Comptes illustrés
Cette fois-ci, il n'y a pas d'enquête, je n'ai pas fait ma fouine comme avec Ella May Puddington ou Ida Jackson. Mais il y a tant à regarder dans le bel album de Barbara Johnson conservé au V&A !
Elle commence à le tenir en 1746, alors qu'elle n'a que huit ans, puis continue à l'enrichir tout au long de sa vie, pendant près de quatre-vingts ans. Fille d'un vicaire anglais du Buckinghamshire, Barbara traverse l'existence en conservant son indépendance. Elle bénéficie d'une modeste rente laissée par sa mère qui la maintient hors de la pauvreté mais la contraint malgré tout à la plus grande rigueur dans le contrôle de ses dépenses, notamment vestimentaires.
Après avoir probablement été un objet éducatif sous la conduite de sa mère, sa gazette des atours représente pour Barbara un outil de maîtrise comptable, presque un livre de comptes illustré, dans un domaine où elle doit maintenir une vitrine sociale tout en surveillant de près ses dépenses. C'est d'ailleurs un vieux registre de caisse déjà rempli qui sert de support aux frivoles échantillons de tissus. Ce recyclage lui-même apparait a posteriori comme un symbole du souci d'économie qui s'impose à elle.
Son album constitue aujourd'hui pour nous une inestimable source de documentation sur les tenues et les textiles abordables à la charnière des XVIIIe et XIXe siècles.
Constitué de cent-vingt-deux échantillons de tissu éparpillés sur quatre-vingt-dix-sept pages, il témoigne des moyens de Barbara qui pouvait se permettre d'augmenter sa garde-robe de deux à trois tenues par an. Ce rythme d'achat constituait déjà une petite aisance pour l'époque tout en restant loin du grand luxe ; c'est en cela aussi que les tissus qu'il contient sont intéressants à observer.
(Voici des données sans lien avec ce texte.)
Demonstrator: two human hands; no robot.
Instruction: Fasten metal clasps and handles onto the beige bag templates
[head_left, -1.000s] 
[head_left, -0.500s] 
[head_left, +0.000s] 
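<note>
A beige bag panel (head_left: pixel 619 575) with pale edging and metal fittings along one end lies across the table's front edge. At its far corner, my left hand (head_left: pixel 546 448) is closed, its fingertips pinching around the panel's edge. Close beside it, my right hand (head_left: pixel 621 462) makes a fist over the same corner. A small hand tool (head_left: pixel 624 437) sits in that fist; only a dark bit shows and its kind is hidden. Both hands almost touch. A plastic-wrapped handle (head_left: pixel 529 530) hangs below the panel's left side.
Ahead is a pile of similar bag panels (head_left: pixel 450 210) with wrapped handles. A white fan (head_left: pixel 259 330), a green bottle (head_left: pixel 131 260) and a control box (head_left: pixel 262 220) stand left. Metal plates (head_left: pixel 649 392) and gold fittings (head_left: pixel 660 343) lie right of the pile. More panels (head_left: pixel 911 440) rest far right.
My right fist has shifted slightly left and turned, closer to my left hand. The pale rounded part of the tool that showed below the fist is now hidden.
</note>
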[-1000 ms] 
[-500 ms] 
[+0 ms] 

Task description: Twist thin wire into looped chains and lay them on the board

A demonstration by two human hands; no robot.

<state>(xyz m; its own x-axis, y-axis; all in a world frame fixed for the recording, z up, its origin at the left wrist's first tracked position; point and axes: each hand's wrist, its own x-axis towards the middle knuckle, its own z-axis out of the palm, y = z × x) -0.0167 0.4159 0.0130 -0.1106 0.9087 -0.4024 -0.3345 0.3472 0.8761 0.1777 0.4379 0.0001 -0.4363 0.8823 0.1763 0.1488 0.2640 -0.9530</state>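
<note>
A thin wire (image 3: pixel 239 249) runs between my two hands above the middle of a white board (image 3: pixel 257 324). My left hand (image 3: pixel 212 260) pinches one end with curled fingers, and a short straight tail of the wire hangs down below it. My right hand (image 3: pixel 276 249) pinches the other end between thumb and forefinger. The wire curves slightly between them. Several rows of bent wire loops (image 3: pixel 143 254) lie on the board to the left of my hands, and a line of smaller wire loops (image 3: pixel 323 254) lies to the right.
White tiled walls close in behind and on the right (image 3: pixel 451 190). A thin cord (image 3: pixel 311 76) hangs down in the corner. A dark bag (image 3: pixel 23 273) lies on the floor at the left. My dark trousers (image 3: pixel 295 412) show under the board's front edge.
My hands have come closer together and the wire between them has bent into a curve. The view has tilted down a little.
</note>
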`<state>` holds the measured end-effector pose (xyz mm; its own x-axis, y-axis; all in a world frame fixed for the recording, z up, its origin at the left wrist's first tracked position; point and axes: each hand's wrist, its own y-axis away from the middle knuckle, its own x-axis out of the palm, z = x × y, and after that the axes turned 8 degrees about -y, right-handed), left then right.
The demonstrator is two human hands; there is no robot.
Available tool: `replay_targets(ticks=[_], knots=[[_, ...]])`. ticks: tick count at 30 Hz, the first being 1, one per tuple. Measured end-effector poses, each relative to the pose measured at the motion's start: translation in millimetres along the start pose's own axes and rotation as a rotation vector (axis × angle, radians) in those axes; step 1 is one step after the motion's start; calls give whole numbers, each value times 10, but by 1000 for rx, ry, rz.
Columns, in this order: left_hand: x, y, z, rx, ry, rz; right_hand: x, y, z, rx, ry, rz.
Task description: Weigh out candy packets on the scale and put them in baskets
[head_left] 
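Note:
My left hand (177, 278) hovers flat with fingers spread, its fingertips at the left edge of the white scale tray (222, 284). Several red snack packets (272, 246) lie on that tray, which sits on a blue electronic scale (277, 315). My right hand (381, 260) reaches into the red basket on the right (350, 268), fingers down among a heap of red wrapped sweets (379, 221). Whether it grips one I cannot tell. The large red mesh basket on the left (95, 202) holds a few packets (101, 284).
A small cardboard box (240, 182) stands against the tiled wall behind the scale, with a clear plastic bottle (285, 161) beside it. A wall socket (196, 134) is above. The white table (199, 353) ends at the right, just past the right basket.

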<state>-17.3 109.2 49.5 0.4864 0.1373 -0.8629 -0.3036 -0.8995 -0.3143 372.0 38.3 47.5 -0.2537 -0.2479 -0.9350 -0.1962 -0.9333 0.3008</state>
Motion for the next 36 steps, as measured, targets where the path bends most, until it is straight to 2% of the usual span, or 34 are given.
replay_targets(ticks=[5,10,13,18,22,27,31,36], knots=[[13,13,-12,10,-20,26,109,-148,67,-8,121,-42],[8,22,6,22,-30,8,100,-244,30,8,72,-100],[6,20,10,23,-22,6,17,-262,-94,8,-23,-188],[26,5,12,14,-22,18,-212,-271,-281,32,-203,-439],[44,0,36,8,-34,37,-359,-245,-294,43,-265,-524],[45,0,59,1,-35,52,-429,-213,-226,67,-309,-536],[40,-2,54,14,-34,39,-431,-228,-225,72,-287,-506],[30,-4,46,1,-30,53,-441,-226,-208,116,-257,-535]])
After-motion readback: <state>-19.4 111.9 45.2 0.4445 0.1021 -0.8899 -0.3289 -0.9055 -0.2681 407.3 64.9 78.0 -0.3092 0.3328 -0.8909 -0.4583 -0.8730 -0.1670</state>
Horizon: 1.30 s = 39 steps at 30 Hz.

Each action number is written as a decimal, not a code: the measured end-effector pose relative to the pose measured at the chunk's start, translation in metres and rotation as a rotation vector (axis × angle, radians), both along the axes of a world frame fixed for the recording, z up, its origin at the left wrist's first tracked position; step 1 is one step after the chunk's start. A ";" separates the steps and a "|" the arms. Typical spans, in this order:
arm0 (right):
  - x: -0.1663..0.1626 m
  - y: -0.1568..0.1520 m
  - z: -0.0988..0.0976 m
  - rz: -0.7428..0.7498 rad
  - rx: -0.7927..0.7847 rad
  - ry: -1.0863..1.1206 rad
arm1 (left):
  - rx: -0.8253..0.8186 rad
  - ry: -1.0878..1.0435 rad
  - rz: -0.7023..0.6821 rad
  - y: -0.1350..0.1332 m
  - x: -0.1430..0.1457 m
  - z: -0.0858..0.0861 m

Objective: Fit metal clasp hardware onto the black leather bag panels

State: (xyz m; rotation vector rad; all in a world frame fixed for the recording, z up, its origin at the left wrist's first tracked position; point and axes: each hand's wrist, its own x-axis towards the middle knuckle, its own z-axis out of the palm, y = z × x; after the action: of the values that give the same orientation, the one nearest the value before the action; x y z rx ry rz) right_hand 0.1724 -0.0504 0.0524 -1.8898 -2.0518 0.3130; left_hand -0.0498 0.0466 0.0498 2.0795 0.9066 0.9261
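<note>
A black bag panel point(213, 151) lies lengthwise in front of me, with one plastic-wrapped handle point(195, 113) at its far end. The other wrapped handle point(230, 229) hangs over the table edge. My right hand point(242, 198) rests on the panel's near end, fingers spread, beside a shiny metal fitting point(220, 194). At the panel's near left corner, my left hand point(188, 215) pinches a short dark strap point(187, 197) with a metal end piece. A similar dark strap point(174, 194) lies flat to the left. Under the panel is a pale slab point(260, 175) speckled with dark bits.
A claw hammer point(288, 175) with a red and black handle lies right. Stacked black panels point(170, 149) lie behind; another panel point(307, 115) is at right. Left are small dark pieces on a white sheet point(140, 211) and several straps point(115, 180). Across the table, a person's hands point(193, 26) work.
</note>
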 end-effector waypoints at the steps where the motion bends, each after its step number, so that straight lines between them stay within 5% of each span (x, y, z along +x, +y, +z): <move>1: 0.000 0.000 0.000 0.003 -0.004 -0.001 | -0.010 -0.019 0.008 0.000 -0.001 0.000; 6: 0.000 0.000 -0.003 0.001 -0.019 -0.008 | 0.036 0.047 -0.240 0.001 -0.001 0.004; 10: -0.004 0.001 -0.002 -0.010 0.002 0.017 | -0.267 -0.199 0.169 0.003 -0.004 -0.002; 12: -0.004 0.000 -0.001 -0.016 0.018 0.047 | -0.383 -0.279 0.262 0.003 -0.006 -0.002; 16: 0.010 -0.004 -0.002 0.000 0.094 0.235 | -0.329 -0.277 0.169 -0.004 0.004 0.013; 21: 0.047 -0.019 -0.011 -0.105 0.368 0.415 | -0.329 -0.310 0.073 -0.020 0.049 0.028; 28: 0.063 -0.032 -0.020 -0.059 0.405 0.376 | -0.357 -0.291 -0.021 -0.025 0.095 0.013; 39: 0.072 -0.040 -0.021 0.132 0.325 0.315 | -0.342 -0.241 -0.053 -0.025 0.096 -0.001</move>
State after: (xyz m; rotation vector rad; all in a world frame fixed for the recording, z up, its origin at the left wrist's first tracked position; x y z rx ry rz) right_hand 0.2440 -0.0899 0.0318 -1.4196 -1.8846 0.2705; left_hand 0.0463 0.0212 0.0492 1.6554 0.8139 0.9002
Aux coupes soigneusement annotées par leur destination et leur prix, s'ajoutent des gravures de mode probablement extraites, pour la plupart, de The ladies' complete pocket book. Entre les commentaires et les illustrations, l'album donne ainsi une bonne idée du vêtement final auquel correspond chaque sorte de tissu.
Le journal textile de Barbara permet de suivre les modes, les usages de consommation et même l'actualité du temps. Ainsi au printemps 1751, elle relate l'achat d'une popeline gris foncé et d'une étoffe noire pour la confection d'une tenue de deuil après la disparition du prince Frédéric de Galles, mort le 31 mars.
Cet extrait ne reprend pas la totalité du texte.